§ **Brief**: Two lines below mark the span: the one containing "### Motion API" and the one containing "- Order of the". Set down both, plus every line between, exactly as they stand, and nothing else.

....................

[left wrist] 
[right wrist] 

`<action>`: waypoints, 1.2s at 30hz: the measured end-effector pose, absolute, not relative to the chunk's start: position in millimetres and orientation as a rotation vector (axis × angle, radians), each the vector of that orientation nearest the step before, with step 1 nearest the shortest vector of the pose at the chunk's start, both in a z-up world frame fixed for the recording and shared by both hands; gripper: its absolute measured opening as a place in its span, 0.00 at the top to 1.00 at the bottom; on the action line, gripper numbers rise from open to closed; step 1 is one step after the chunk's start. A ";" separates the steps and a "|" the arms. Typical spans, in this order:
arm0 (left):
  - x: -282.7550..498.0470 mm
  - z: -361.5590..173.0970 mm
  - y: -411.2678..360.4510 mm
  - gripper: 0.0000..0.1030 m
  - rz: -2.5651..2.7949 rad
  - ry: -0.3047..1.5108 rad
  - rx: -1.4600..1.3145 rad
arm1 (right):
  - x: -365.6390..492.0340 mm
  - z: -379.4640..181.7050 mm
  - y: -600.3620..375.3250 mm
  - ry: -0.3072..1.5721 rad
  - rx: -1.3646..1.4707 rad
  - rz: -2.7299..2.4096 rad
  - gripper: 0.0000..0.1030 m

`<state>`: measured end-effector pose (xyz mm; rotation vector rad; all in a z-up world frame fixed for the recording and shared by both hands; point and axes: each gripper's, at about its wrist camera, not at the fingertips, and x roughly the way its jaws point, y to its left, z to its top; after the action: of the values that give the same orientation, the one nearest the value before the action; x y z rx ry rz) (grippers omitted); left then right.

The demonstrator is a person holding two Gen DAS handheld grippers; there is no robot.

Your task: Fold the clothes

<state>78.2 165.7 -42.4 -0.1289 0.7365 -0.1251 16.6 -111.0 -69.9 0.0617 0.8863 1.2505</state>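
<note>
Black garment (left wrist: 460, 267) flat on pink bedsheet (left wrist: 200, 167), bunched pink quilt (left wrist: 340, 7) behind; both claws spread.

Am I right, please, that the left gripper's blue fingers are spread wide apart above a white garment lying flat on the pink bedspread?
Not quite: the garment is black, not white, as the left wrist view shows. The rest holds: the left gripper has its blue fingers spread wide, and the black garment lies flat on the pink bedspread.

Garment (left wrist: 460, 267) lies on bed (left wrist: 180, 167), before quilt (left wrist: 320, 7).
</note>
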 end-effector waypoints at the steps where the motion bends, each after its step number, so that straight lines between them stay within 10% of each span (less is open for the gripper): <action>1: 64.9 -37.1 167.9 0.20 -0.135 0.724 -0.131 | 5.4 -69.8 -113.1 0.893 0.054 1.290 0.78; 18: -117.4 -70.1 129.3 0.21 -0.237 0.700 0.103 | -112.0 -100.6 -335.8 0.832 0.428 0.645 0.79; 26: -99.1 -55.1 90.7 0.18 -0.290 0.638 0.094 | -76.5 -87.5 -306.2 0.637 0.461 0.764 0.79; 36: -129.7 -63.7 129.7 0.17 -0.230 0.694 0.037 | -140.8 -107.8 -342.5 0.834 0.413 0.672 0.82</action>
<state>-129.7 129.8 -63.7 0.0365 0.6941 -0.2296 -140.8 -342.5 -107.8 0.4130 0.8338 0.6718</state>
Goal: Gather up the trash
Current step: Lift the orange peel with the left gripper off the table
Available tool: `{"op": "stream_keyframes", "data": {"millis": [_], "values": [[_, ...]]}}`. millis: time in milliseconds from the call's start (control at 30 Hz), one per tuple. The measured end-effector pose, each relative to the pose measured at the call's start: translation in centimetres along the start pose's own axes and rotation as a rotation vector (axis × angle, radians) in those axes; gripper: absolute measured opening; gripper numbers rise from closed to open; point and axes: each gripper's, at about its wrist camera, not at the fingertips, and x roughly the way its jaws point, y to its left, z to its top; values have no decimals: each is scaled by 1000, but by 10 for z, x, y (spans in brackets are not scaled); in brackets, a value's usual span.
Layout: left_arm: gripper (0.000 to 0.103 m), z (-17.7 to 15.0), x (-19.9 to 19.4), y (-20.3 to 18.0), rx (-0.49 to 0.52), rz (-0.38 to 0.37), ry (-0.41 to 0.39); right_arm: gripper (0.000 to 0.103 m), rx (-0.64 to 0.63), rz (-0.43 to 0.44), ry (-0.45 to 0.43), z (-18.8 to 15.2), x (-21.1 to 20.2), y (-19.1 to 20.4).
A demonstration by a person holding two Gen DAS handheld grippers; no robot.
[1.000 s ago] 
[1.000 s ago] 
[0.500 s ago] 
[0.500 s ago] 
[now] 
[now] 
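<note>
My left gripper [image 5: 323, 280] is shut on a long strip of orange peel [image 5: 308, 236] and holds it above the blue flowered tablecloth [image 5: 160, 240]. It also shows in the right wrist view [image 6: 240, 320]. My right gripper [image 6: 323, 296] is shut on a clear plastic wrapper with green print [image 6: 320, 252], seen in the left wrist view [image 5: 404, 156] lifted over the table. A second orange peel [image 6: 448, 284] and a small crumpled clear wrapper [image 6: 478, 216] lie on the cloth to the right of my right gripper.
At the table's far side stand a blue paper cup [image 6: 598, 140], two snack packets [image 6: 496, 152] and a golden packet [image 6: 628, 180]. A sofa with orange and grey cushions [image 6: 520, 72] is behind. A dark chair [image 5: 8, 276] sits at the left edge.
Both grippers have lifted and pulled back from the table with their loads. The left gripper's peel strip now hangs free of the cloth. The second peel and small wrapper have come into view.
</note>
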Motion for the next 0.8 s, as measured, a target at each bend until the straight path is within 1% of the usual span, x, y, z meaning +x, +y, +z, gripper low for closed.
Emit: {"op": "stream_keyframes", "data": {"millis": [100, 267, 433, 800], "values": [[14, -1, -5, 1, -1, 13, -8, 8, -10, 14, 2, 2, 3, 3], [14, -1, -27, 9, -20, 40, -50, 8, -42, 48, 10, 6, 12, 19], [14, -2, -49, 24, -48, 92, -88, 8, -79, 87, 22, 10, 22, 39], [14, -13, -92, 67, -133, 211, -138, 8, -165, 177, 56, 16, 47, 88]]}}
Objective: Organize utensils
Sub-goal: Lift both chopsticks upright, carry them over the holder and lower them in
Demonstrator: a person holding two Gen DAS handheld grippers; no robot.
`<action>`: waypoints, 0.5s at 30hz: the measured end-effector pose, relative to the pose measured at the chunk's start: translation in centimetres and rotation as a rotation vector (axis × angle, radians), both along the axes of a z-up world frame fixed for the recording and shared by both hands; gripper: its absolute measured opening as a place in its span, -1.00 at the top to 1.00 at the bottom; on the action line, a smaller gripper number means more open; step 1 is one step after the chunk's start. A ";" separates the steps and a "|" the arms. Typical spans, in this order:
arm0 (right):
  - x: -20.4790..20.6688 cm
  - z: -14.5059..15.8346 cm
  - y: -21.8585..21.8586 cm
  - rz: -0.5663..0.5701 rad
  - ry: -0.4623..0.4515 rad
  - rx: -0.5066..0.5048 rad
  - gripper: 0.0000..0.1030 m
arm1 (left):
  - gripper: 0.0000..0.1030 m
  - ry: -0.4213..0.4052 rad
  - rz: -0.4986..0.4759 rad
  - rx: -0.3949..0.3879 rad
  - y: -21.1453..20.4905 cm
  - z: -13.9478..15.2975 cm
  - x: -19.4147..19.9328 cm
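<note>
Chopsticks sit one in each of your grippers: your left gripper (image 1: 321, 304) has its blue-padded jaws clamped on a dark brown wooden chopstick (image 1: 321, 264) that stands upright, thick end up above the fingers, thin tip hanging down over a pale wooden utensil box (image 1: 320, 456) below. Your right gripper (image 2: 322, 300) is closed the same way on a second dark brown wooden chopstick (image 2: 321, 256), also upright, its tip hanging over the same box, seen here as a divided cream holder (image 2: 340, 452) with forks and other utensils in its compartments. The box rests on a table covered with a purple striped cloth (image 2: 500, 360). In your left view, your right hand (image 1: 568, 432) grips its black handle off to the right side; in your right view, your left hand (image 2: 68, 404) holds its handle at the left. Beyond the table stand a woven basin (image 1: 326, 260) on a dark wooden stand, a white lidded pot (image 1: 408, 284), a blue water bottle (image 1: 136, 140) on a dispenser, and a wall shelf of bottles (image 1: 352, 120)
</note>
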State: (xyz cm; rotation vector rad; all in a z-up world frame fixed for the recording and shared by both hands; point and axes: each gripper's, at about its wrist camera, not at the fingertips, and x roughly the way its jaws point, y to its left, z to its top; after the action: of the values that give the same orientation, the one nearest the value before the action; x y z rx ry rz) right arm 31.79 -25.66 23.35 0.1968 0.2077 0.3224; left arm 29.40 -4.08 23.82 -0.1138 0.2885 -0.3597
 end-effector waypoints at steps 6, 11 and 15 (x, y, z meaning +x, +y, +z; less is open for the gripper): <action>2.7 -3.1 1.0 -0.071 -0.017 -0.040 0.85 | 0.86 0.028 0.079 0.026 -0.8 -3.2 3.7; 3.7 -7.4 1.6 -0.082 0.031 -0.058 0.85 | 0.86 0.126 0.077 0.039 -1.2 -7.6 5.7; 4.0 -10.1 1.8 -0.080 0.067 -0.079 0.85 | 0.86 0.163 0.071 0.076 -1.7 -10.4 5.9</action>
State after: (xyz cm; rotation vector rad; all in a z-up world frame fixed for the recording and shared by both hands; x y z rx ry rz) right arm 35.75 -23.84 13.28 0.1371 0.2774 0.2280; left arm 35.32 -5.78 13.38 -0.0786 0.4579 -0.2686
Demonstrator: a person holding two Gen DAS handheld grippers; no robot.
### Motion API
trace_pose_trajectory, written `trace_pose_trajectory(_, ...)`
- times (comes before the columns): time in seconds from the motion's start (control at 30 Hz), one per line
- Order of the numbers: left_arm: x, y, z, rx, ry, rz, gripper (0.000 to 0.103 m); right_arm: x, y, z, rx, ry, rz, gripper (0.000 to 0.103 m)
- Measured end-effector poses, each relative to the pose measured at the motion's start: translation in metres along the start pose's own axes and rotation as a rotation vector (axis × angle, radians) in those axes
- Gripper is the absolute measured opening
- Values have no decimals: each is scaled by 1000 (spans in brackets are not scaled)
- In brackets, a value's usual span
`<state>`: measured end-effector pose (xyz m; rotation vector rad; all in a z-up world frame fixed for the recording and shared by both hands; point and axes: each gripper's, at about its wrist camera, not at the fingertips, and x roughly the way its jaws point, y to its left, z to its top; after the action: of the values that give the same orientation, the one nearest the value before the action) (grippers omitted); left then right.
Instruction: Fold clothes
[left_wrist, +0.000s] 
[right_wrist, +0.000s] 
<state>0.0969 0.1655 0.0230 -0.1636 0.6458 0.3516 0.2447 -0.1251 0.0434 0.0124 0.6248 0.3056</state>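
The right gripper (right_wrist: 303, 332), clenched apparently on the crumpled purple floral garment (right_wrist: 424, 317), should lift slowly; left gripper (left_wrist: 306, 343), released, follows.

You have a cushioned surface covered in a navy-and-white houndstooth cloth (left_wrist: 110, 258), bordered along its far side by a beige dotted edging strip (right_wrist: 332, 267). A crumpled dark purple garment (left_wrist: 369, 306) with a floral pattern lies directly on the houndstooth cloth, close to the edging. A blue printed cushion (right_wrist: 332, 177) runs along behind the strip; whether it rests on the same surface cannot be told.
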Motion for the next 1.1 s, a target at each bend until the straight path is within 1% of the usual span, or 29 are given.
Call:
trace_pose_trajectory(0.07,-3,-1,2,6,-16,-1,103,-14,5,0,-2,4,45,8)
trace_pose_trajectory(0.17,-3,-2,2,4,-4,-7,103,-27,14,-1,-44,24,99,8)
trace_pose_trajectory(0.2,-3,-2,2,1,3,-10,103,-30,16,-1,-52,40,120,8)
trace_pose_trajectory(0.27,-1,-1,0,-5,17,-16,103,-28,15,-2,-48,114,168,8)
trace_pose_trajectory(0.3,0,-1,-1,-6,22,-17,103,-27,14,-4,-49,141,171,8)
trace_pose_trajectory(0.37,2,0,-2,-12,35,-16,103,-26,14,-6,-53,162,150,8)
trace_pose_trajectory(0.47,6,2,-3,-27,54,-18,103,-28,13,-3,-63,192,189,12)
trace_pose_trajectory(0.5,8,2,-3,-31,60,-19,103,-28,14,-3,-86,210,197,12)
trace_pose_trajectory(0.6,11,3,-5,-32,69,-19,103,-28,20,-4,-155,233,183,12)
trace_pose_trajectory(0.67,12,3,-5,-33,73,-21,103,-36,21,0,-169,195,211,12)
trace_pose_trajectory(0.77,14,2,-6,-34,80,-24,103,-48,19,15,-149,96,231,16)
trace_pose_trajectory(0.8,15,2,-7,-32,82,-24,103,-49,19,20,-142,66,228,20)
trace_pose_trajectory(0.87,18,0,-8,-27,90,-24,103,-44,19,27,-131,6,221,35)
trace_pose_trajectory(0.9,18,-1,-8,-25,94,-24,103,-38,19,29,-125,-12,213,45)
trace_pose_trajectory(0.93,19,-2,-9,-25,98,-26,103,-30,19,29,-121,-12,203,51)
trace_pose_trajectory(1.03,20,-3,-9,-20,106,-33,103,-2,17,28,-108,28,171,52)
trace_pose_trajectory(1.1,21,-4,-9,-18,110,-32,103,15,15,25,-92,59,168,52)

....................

§ **Output for this task**:
### Motion API
trace_pose_trajectory, written `trace_pose_trajectory(_, ...)`
- times (comes before the columns): time in seconds from the motion's start (control at 30 Hz), one per line
- Order of the numbers: left_arm: x, y, z, rx, ry, rz, gripper (0.000 to 0.103 m); right_arm: x, y, z, rx, ry, rz, gripper (0.000 to 0.103 m)

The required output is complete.